J.B.s (backed, I believe, by Jim Booher of the Chevy dealership that bore his name) brought the revelation of our first locally fresh-baked croissants. One memorable day a kid sent out to update J.B’s movable-letter sign, having no idea what they were, had it advertising "CROSS ANTS" for a full day before somebody noticed.

We started learning about real wine, too, not Ripple or Annie Green Springs, when we traveled over the bridge to hit Cut-Rate Liquors in Jeffersonville, where they had the real deal, pricey French and Italian choices at $5 per bottle. And then we watched with joy as fine wine shops finally started opening up on the Louisville side, legally selling on Sundays, too!

All this made us happy, but as we know too well, there's a dark side to the restaurant business too: Restaurants operate on narrow margins, and a post-pandemic time of rising food and labor costs makes it tighter than ever.

click to enlarge Often imitated, rarely duplicated, the rolled oyster at Mazzoni's, tracing its roots to the 19th century, was said to be made using a secret recipe from the old country. - Robin Garr
Robin Garr
Often imitated, rarely duplicated, the rolled oyster at Mazzoni's, tracing its roots to the 19th century, was said to be made using a secret recipe from the old country.

The conventional wisdom that 90% of new restaurants fail within their first year is a myth, but backing a friend's eatery can still be a risky investment.
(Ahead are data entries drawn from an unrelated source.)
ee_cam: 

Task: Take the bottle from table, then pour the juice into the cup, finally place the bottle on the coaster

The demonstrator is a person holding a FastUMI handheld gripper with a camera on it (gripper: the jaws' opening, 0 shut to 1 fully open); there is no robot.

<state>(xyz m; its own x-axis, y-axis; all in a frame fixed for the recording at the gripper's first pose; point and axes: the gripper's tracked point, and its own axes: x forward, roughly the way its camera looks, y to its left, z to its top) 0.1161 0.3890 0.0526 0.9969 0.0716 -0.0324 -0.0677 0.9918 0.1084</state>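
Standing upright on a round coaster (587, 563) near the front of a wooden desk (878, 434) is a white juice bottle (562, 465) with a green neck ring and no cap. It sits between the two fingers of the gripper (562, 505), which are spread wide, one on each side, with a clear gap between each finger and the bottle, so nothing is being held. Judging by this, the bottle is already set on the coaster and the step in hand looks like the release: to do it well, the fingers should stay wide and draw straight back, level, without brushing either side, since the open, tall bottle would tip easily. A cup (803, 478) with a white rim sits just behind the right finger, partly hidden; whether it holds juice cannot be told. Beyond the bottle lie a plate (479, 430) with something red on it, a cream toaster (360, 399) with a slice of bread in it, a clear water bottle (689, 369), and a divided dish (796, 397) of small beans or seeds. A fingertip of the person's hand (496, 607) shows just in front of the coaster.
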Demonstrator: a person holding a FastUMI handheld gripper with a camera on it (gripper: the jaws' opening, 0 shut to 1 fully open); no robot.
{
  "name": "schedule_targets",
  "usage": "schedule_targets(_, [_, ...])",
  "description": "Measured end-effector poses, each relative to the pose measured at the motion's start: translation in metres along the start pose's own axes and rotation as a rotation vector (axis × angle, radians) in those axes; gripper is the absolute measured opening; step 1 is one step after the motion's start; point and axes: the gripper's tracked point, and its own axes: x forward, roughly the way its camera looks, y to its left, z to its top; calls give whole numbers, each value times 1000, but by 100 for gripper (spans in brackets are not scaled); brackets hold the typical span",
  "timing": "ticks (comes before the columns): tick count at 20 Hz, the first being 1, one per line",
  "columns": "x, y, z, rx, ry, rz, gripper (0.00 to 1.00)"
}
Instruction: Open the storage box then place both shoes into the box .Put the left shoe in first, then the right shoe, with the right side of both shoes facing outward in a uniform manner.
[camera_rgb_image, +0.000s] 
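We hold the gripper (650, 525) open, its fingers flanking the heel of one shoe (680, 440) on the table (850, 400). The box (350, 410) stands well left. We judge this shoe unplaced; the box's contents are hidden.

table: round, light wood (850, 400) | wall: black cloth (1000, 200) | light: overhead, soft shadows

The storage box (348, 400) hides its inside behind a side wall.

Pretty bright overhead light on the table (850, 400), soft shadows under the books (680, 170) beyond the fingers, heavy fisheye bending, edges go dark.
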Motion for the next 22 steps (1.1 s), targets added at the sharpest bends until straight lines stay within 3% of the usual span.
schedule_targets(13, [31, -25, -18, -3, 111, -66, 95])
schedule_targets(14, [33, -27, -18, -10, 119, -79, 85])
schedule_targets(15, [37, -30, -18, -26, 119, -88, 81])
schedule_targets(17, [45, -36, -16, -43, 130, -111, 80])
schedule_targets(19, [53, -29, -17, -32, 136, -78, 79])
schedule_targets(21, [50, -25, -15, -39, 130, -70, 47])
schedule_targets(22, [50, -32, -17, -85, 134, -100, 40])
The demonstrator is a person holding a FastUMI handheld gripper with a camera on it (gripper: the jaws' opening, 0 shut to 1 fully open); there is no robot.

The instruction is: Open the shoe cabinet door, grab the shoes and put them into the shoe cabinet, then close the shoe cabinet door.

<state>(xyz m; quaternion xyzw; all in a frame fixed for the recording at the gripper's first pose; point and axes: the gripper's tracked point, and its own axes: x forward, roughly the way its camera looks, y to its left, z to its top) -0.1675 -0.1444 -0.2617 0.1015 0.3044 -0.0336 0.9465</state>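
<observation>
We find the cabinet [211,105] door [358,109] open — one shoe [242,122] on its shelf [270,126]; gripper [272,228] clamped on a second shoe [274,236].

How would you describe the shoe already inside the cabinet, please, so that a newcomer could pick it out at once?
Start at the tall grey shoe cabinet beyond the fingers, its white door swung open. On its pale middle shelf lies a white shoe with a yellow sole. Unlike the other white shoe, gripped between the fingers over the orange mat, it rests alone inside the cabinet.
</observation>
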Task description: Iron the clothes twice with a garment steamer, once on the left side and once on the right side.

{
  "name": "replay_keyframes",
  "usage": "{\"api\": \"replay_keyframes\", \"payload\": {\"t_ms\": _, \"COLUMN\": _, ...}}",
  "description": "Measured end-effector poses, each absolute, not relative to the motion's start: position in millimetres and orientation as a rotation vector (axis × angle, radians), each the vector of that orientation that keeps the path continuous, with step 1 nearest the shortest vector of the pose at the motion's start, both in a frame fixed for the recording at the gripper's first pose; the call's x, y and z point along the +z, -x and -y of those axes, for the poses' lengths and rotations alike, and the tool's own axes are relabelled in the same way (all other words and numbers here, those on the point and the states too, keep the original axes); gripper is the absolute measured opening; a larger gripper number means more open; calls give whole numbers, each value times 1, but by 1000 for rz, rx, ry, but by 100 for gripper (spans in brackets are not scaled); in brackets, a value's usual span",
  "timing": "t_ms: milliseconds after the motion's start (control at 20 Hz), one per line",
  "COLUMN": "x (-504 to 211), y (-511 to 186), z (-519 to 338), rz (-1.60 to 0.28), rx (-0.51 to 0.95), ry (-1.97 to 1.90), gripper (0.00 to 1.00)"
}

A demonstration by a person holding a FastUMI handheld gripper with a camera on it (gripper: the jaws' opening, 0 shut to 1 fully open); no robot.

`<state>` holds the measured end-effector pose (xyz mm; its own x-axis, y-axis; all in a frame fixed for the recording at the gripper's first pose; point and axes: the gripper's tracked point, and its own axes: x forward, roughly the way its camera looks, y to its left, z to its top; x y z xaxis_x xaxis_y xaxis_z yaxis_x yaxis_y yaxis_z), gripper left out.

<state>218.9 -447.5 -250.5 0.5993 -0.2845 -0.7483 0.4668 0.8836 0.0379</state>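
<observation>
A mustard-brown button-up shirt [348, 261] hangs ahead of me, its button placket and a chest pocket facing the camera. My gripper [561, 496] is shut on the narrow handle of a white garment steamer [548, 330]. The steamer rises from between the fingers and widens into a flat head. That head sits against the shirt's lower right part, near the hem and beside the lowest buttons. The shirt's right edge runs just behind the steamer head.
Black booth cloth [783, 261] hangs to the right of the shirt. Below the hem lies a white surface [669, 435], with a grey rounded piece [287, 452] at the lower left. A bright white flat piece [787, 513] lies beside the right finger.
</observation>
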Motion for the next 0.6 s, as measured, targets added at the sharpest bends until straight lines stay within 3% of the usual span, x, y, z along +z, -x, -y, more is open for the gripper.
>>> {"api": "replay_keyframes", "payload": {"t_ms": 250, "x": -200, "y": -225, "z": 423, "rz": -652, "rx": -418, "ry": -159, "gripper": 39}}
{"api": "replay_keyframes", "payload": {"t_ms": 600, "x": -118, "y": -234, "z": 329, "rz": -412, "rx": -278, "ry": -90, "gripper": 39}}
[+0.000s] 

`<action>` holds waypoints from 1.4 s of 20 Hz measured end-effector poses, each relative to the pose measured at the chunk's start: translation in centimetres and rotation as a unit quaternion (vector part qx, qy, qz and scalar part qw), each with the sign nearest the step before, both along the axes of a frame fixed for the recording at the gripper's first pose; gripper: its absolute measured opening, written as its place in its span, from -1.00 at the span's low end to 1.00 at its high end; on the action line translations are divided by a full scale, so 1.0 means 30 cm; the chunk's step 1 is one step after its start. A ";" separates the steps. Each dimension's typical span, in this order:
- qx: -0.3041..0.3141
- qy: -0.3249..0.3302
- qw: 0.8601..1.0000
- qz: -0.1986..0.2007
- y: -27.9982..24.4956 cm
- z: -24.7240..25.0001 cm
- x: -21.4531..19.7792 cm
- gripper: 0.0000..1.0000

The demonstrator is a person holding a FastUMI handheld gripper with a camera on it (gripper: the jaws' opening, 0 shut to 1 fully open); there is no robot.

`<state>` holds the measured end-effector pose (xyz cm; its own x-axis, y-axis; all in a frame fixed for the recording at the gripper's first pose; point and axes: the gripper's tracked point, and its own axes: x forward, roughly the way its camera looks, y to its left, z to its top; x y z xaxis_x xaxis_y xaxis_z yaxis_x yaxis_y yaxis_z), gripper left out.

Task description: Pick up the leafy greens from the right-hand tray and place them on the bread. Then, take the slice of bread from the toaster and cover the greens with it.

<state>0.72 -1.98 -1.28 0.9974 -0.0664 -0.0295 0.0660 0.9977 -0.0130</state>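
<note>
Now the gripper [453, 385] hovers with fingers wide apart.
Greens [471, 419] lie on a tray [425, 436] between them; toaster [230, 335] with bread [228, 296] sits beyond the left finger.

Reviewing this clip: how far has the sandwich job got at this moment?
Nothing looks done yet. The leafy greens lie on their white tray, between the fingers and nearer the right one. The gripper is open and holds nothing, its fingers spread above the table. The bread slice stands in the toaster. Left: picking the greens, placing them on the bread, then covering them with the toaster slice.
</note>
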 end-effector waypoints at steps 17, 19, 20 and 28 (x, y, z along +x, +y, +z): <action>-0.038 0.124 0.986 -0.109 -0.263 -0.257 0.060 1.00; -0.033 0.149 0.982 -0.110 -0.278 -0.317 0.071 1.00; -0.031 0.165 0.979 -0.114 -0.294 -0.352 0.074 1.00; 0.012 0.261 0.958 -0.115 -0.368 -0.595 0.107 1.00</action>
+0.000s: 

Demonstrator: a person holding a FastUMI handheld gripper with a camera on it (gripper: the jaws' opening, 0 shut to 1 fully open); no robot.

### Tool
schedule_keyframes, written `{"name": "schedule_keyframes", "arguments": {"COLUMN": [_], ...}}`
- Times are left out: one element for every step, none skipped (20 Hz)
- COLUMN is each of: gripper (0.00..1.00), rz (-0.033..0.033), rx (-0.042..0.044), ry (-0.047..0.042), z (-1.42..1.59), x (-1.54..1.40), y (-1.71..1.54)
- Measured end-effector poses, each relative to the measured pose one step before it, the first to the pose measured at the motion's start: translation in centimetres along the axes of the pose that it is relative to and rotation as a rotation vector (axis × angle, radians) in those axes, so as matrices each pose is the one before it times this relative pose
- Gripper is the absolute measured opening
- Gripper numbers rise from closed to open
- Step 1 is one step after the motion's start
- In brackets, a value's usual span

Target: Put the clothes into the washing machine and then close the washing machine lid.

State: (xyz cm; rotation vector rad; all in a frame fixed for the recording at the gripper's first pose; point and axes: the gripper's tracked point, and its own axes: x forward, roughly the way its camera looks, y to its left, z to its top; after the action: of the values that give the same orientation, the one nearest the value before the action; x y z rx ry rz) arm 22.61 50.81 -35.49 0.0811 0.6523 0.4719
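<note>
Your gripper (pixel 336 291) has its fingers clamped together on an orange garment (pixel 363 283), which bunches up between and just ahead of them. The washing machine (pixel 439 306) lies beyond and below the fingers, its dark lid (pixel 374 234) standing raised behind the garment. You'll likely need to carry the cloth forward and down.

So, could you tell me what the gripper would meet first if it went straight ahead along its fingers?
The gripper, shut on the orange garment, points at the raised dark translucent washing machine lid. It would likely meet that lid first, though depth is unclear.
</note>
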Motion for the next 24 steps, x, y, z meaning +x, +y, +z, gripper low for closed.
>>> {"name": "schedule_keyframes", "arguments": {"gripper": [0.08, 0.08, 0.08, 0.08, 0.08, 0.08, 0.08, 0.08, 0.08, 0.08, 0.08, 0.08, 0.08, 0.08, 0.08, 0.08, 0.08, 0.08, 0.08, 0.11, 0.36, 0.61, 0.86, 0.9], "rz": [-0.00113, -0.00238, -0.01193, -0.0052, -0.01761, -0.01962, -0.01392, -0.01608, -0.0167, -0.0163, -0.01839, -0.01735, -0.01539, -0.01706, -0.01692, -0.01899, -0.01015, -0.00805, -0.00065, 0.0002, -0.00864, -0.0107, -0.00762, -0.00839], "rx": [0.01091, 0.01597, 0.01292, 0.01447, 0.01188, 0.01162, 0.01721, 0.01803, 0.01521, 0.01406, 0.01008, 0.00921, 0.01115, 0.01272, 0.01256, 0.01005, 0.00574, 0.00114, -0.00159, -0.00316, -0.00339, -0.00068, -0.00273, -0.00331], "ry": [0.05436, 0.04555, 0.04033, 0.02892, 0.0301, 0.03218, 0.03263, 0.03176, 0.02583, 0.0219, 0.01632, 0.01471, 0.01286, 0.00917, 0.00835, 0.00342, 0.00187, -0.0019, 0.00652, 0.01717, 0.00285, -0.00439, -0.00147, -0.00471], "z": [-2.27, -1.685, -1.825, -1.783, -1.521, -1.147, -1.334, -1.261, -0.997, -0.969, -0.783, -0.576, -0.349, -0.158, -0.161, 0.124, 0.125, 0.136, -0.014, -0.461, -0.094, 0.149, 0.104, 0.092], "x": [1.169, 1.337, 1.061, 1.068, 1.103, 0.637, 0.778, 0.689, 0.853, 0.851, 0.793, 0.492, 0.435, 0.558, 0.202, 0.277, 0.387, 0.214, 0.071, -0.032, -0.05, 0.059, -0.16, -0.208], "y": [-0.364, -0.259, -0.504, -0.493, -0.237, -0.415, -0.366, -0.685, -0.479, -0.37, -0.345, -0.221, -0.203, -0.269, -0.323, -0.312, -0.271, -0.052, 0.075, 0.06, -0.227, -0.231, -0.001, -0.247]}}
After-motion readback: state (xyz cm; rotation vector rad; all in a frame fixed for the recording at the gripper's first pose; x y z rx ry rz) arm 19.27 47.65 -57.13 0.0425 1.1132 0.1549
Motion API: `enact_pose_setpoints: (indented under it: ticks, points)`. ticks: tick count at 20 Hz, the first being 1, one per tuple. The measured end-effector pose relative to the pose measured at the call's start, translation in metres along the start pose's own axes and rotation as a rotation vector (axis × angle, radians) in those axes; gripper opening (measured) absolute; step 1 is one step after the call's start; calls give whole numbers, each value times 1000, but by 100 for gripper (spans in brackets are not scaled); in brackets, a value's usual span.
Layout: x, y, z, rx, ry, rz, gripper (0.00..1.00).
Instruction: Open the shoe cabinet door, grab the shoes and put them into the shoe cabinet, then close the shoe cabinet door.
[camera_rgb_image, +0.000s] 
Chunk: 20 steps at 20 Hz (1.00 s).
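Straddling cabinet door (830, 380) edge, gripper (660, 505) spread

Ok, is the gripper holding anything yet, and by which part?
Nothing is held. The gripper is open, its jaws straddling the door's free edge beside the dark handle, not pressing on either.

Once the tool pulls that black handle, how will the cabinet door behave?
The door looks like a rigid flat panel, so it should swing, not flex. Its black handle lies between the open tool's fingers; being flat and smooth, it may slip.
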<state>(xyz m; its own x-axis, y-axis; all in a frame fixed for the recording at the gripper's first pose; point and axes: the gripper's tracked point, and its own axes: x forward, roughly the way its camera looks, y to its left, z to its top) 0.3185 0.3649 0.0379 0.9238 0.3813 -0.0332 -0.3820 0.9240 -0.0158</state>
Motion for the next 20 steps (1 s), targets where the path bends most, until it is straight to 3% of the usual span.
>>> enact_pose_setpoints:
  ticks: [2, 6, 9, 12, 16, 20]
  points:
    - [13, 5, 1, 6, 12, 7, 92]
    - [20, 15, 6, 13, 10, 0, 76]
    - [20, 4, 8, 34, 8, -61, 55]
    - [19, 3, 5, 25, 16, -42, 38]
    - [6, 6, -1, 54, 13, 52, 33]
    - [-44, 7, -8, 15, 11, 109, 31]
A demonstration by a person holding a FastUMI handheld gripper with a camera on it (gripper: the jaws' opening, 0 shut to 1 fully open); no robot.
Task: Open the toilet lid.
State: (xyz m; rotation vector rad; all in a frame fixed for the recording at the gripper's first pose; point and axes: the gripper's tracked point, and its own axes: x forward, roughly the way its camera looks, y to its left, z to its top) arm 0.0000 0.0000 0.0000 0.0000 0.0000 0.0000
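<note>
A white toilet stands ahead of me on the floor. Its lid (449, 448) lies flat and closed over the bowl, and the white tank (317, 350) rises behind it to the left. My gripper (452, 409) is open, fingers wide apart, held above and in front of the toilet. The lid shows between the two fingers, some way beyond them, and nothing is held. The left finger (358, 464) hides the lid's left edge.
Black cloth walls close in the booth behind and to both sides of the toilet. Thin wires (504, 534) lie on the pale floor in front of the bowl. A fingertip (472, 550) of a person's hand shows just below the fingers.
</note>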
According to BinWise, a beverage management platform for the beverage industry, approximately 60% of restaurants fail within the first year of operation and 80% fail within the first five years. "These numbers may seem off-putting," BinWise reports. But, looking on the bright side, it adds, "but the remaining 20% of restaurants go on to find long-term growth and success."

Oh-kay, then! Looking over my own files, that guesstimate feels pretty close. Of ten top romantic dining rooms I listed for a Valentine's Day column in 2006, just four remain in anything like their prior form: 610 Magnolia, Le Relais, 211 Clover, and Buck’s.

The more things change, the philosopher said, the more they stay the same. Maybe. But I'd still be mighty happy to be able to drop in on Imorde's again for a bowl of spaghetti with marinara sauce, or hit Mazzoni's for a rolled oyster. I miss The Winery, the Blind Pig, Sixth Avenue, Steam, Fire & Ice, Club Grotto, or, well, name your own favorite. We've got thousands of happy memories to choose from.